» Work instructions: Scan the data beneath this task and copy each line that includes "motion".

» Exercise data:

>>>>

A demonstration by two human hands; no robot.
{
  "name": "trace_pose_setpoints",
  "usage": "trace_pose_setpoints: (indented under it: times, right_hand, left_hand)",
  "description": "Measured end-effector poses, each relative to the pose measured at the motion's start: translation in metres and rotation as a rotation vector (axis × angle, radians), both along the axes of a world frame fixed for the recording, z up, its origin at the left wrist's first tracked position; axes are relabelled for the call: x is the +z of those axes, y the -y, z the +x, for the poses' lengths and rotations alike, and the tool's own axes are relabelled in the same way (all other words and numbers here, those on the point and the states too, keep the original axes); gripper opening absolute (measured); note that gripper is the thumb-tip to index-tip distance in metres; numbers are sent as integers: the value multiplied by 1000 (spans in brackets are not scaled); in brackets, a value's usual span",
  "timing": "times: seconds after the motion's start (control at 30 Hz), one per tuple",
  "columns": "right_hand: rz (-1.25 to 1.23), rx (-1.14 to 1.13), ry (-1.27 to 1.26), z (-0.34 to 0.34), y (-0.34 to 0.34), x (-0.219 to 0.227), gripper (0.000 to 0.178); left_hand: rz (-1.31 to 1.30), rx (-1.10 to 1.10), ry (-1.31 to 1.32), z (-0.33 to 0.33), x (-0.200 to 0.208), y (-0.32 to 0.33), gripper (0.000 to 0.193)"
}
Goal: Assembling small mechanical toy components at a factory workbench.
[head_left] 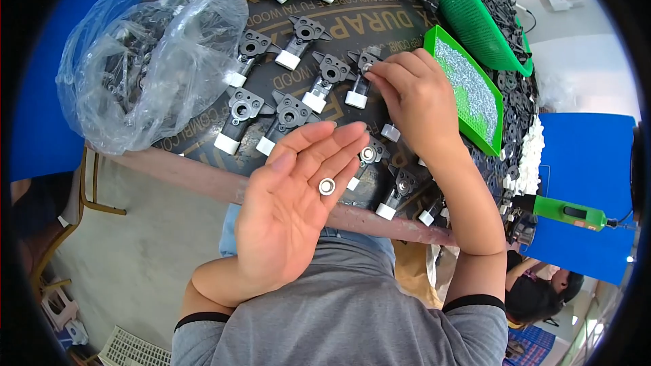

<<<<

» Answer to the exercise:
  "description": "Measured end-effector poses, each relative to the pose measured at the motion's start: translation in metres and rotation as a rotation vector (axis × angle, radians), both along the axes of a world frame fixed for the recording, z up, its origin at the left wrist's first tracked position; axes are relabelled for the call: x is the +z of those axes, y the -y, z the +x, for the poses' lengths and rotations alike, and the tool's own axes are relabelled in the same way (all other words and numbers here, those on the point and the states too, keep the original axes); gripper opening absolute (measured); note that gripper is the thumb-tip to index-tip distance in metres; numbers are sent as integers: the value multiplied by 1000 (spans in brackets are not scaled); in brackets, a value's usual span",
  "timing": "times: seconds after the motion's start (control at 30 Hz), one per tuple",

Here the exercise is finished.